**Work order:** Could you write out the data that follows, exactly and in full?

**Given data:**

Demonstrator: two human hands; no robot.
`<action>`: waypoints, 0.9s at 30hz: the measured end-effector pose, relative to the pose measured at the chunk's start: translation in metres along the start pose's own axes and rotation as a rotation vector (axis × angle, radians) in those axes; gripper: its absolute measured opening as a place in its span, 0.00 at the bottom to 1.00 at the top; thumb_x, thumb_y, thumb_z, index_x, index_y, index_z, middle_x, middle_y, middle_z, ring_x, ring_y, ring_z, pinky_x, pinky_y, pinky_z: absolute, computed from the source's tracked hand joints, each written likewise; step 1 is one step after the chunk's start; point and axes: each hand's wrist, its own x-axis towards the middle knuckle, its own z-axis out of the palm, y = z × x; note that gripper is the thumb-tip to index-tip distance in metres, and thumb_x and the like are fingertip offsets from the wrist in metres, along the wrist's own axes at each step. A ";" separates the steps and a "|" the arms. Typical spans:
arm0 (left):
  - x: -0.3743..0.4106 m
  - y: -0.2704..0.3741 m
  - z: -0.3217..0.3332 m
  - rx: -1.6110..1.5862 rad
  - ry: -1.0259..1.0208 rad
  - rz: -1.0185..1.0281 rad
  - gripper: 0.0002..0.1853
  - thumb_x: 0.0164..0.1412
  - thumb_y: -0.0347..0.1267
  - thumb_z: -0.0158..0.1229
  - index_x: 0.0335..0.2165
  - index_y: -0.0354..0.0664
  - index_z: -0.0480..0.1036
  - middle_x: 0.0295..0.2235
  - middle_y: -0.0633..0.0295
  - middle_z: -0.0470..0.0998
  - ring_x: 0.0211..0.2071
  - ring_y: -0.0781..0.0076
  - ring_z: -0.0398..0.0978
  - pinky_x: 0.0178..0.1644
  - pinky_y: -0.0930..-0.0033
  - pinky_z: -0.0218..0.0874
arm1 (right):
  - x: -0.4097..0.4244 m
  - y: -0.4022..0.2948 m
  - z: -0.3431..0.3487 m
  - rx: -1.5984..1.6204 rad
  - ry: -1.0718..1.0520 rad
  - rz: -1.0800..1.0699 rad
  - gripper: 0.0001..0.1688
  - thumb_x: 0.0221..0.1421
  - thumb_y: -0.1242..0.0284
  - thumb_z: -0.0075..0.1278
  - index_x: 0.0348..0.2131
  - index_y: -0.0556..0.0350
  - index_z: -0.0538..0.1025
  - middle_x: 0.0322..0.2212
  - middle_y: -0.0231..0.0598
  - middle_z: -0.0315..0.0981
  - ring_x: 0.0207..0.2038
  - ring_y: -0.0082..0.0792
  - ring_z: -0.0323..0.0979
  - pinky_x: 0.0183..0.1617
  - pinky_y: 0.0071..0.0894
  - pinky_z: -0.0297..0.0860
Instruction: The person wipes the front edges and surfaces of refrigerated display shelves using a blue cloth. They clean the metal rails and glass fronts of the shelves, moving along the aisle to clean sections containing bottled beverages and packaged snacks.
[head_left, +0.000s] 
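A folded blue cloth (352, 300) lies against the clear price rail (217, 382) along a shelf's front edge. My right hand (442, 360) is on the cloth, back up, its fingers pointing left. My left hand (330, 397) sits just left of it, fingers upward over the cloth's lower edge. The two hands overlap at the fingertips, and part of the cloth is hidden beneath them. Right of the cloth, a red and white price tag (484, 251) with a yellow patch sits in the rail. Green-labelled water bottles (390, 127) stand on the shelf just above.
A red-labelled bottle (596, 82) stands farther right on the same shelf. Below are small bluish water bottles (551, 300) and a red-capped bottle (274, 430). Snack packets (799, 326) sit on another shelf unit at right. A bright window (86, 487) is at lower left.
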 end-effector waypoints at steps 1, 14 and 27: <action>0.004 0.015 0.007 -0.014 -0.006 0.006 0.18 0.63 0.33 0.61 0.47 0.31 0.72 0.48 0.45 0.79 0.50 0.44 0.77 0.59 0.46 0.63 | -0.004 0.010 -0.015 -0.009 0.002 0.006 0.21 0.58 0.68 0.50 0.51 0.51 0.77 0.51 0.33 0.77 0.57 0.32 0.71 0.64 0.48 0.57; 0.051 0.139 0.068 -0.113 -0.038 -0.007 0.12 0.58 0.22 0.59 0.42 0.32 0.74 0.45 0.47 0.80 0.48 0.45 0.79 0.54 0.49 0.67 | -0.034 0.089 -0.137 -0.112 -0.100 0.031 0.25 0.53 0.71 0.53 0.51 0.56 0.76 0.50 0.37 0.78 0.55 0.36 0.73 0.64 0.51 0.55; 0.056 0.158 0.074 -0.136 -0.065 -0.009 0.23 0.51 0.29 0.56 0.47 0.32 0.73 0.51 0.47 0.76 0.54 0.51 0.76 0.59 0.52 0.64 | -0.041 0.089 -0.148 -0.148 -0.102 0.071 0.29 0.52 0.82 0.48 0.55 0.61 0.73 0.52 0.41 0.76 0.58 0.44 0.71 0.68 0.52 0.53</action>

**Final answer:**
Demonstrator: two human hands; no robot.
`<action>`: waypoints, 0.9s at 30hz: the measured end-effector pose, relative to the pose measured at the chunk's start: translation in metres along the start pose's own axes and rotation as a rotation vector (axis × angle, radians) in those axes; gripper: its absolute measured opening as a place in its span, 0.00 at the bottom to 1.00 at the top; thumb_x, thumb_y, thumb_z, index_x, index_y, index_z, middle_x, middle_y, middle_z, ring_x, ring_y, ring_z, pinky_x, pinky_y, pinky_z: absolute, computed from the source's tracked hand joints, each written likewise; step 1 is one step after the chunk's start; point and axes: each hand's wrist, its own x-axis towards the middle knuckle, its own z-axis out of the palm, y = z × x; note that gripper is the thumb-tip to index-tip distance in metres, and thumb_x and the like are fingertip offsets from the wrist in metres, along the wrist's own axes at each step. A ";" separates the steps and a "|" the arms. Typical spans:
arm0 (left):
  - x: -0.3743..0.4106 m
  - y: -0.2704..0.3741 m
  - z: -0.3217..0.3332 m
  - rx: -1.6110..1.5862 rad
  - ry: -1.0259..1.0208 rad
  - rz: -1.0185..1.0281 rad
  - gripper: 0.0002..0.1853
  - thumb_x: 0.0164..0.1412
  - thumb_y: -0.0347..0.1267
  - thumb_z: -0.0158..0.1229
  - index_x: 0.0335..0.2165
  - index_y: -0.0354..0.0664
  - index_z: -0.0480..0.1036
  - middle_x: 0.0295..0.2235
  - middle_y: -0.0633..0.0295
  - middle_z: -0.0470..0.0998
  - ring_x: 0.0211..0.2071
  - ring_y: -0.0781..0.0076
  - ring_z: -0.0398..0.0978
  - pinky_x: 0.0178..0.1644
  - pinky_y: -0.0930..-0.0033
  - pinky_z: -0.0218..0.0874
arm1 (right):
  - x: -0.4097..0.4244 m
  - y: -0.4022..0.2948 m
  - z: -0.3431..0.3487 m
  - rx: -1.5984..1.6204 rad
  - ry: -1.0718..1.0520 rad
  - rz: -1.0800..1.0699 rad
  - gripper: 0.0001..0.1688
  - thumb_x: 0.0221..0.1421
  - thumb_y: -0.1242..0.0284
  - thumb_z: -0.0075..0.1278
  - index_x: 0.0348..0.2131
  - index_y: -0.0556..0.0350
  - index_z: -0.0538..0.1025
  - middle_x: 0.0322..0.2212
  - middle_y: -0.0231..0.0598
  - middle_z: -0.0315..0.0981
  - ring_x: 0.0207..0.2038
  - ring_y: -0.0082..0.0792
  - ring_z: -0.0323..0.0979
  - pinky_x: 0.0183..0.1617
  - pinky_y: 0.0071..0.0894
  - pinky_z: -0.0297..0.0860
Instruction: The person wipes the front edges and surfaces of refrigerated display shelves using a blue cloth. They clean the metal rails and glass fronts of the shelves, moving along the aisle to clean sections containing bottled beverages and packaged snacks.
[head_left, +0.000s] 
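A folded blue cloth (352, 300) lies against the clear price rail (217, 382) along a shelf's front edge. My right hand (442, 360) is on the cloth, back up, its fingers pointing left. My left hand (330, 397) sits just left of it, fingers upward over the cloth's lower edge. The two hands overlap at the fingertips, and part of the cloth is hidden beneath them. Right of the cloth, a red and white price tag (484, 251) with a yellow patch sits in the rail. Green-labelled water bottles (390, 127) stand on the shelf just above.
A red-labelled bottle (596, 82) stands farther right on the same shelf. Below are small bluish water bottles (551, 300) and a red-capped bottle (274, 430). Snack packets (799, 326) sit on another shelf unit at right. A bright window (86, 487) is at lower left.
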 end-effector waypoints at steps 1, 14 and 27: <action>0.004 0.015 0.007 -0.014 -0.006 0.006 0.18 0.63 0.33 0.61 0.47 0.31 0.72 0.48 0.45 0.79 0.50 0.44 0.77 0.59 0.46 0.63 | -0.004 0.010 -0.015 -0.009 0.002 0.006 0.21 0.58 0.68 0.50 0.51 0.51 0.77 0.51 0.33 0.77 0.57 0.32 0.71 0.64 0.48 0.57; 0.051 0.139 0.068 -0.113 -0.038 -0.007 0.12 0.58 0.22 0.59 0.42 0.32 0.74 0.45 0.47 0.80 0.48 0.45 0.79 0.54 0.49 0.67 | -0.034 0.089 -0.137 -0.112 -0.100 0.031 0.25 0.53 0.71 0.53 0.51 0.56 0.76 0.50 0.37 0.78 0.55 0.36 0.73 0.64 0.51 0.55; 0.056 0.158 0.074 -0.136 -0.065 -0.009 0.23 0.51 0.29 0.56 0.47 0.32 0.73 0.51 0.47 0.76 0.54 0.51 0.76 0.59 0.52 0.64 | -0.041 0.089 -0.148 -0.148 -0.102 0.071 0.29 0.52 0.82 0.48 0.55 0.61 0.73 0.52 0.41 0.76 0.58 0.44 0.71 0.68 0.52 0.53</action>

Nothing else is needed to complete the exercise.